California-Catalonia connection enriches research
Henry J. Vaux, Agriculture and Natural Resources
California Agriculture 53(4):2-2. DOI: 10.3733/ca.v053n04p2.
Associate Vice President for Programs Agriculture and Natural Resources;
Henry J. Vaux, Jr.
In 1986 a group of UC faculty and administrators, California political representatives and business leaders journeyed to Barcelona, Spain, to join counterparts from the Autonomous Province of Catalonia in acknowledging the ZOOth anniversary of the death of Gaspar de Portola. A renowned Spanish explorer with roots in a remote Catalonian valley in the Pyrenees, Gaspar de Portola was sent to secure California for Spain and ultimately became the first Governor of California.
The purpose of the 1986 occasion was to create a sister state relationship between California and Catalonia. There have been some far-reaching consequences of that effort. In 1988 then Vice President Kenneth Farrell signed a Memorandum of Understanding with the Counselor of Agriculture of Catalonia which called for UC researchers in a variety of disciplines to work collaboratively with researchers from the Catalonian Institute for Research on Agricultural Technology (IRTA).
Since 1988 research and extension faculty from DANR have participated with colleagues from IRTA on a variety of projects. While some of the projects are focused on formal collaborative work, individual faculty initiatives have always been encouraged. The leadership of DANR and IRTA has recognized the importance of developing personal relationships between the investigators and has fostered the development of these relationships through sponsored exchanges.

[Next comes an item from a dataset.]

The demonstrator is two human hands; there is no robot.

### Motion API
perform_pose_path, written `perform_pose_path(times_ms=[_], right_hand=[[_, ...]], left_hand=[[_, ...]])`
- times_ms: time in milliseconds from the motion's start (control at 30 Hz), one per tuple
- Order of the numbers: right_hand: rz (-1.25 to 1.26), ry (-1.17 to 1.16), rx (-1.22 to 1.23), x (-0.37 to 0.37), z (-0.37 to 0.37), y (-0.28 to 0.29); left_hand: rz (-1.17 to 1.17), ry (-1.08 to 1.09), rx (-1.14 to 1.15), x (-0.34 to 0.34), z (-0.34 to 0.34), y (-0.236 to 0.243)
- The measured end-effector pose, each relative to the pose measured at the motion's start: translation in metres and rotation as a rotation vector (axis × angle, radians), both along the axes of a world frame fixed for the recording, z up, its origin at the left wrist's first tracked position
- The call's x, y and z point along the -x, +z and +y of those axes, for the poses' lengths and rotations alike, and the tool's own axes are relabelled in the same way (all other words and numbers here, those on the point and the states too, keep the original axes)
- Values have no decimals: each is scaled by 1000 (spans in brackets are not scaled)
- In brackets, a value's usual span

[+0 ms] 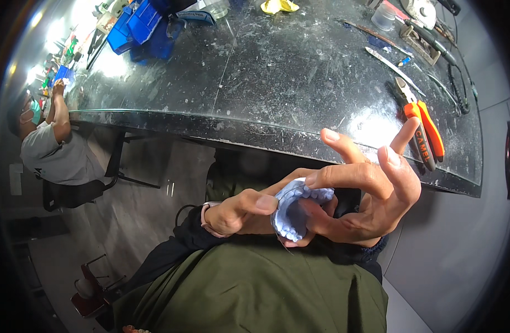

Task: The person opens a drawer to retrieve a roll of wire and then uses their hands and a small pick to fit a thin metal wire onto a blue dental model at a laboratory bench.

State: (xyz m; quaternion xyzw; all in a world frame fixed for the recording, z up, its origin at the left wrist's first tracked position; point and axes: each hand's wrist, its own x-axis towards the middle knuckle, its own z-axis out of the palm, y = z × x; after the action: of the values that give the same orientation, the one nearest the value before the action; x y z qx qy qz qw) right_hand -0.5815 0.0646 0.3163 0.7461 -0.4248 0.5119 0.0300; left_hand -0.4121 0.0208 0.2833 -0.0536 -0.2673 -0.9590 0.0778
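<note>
A pale blue dental cast (283,215) sits between our two hands, above our olive-green apron (255,288). Horseshoe-shaped, it carries moulded teeth around its rim, with a thin wire (292,191) lying along it. Our left hand (239,211) presses a thumb to the cast's left side; our right hand (371,202) pinches the arch between thumb and index finger, the other fingers raised and spread. Beyond, orange-and-black diagonal cutters (426,132) lie on the scuffed black bench (277,77), and a masked co-worker (58,152) sits far left.
</note>
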Motion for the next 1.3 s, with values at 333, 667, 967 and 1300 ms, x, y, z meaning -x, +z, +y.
perform_pose_path(times_ms=[333, 667, 967, 1300], right_hand=[[-8, -13, -16, 2, 0, -1], [-1, -70, -153, 18, 1, 3], [-397, -378, 20, 23, 3, 5], [-592, -303, -24, 17, 6, 0]], left_hand=[[-71, 23, -6, 2, 1, 4], [-229, 160, 80, 9, -4, 8], [-394, 927, 1457, 29, -53, 3], [-898, 1126, 1892, 46, -69, 9]])
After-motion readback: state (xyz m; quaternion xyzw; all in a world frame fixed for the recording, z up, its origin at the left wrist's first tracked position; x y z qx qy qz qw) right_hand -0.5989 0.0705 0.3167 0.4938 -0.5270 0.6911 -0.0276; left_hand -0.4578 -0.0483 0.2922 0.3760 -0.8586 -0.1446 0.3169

Much of the more formal collaborative work has been in the area of pest management and there has been a joint project on the management of wildfire. The largest and most sustained collaboration has focused on deficit irrigation of tree crops. This project has been ongoing for more than 10 years, and has involved between 30 and 40 collaborators, including faculty from other Spanish institutions, although the core group of researchers is somewhat smaller. Collaborating faculty on the deficit irrigation project meet every year with meeting locations alternating between California and Catalonia. In 1996 the core collaborators spent 3 weeks together at the Kearney Agricultural Center working on experiments with uniquely instrumented peach trees.
Some of the results of that work are reported in two articles, which appear in this edition of California Agriculture. The collaborative work suggests that there are only small margins of error in management of orchards irrigated with drip/microsprinkler systems. The collaborators also report on a new and superior method for measuring the moisture status of trees. This method is more sensitive than current plant-based stress indicators and holds considerable promise as a tool for improving orchard water management. Over time, these results should be very helpful to tree fruit growers in both California and Spain.

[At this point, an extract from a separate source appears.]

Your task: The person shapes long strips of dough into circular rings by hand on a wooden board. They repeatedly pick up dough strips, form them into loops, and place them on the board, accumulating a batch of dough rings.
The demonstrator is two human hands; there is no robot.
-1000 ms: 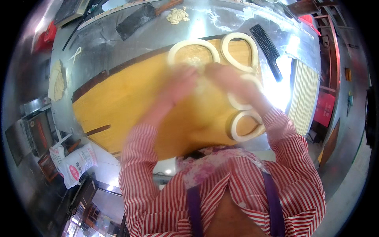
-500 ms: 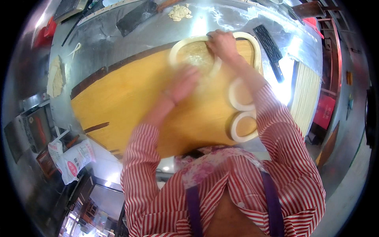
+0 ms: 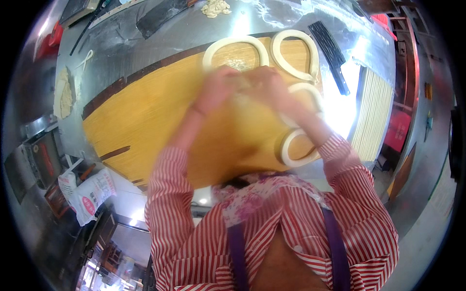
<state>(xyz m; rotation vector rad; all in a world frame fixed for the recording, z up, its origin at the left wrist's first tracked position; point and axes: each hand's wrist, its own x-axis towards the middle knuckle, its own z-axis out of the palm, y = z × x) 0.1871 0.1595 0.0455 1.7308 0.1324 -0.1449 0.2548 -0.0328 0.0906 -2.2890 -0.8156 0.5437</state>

What the articles may not reveal so clearly is how the quality and depth of the underlying science has been expanded as a consequence of the collaboration. The perspective from which science is conducted is often an important determinant of the quality and richness of the work that results.
A unique feature of the collaboration of UC and IRTA scientists on deficit irrigation stems from the distinctly different perspectives which each brings to their work. In California, drought occurs on the average of once every 7 years. And, statistically, water deliveries to agriculture may be curtailed to some extent in as many as 2 additional years in each 7. For the California grower, successful management of permanent crops in a typical water short situation requires some knowledge of the optimal way to spread deficits in available irrigation water of perhaps 15% to 30% over the annual growing cycle of the tree. The Catalonian grower, on the other hand, is faced with circumstances in which irrigation water is available in most years to meet only 25% to 35% of crop evapotranspiration. The problem of the Catalonia grower is to know when the application of these slim water rations can make the most difference in crop yield.
Although the applied research approaches taken by Californians and Catalonians are tailored to the specific problems of their respective regions, their collaboration has led to a richer and more comprehensive understanding of the physiology of tree response to moisture stress than would have emerged from the work of either group alone.
The California-Catalonia connection is an excellent example of how researchers working on similar problems in different parts of the world can collaborate to develop more comprehensive and richer research results that then benefit the growers in each region. The leaders of DANR and IRTA will continue to foster opportunities that offer the promise of enhanced pay-offs to growers.